The lines to be extracted run from the start of the listing through the line containing "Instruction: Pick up"; copy them exactly and nothing else.
[[ COLLECTED MATERIAL open ]]
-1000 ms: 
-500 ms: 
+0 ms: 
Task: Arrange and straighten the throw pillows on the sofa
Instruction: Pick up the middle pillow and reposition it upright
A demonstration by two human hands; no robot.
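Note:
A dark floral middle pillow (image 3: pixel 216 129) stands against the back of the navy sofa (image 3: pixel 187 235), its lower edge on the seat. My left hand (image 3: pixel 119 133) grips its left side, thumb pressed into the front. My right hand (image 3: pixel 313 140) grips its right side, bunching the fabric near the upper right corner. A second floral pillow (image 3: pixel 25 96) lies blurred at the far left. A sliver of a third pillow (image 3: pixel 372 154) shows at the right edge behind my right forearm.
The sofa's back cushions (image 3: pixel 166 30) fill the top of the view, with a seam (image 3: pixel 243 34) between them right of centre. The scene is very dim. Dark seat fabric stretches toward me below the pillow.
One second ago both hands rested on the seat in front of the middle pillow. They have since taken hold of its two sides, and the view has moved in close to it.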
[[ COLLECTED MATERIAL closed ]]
● ANSWER TO THIS TASK
-1000 ms: 
-500 ms: 
+0 ms: 
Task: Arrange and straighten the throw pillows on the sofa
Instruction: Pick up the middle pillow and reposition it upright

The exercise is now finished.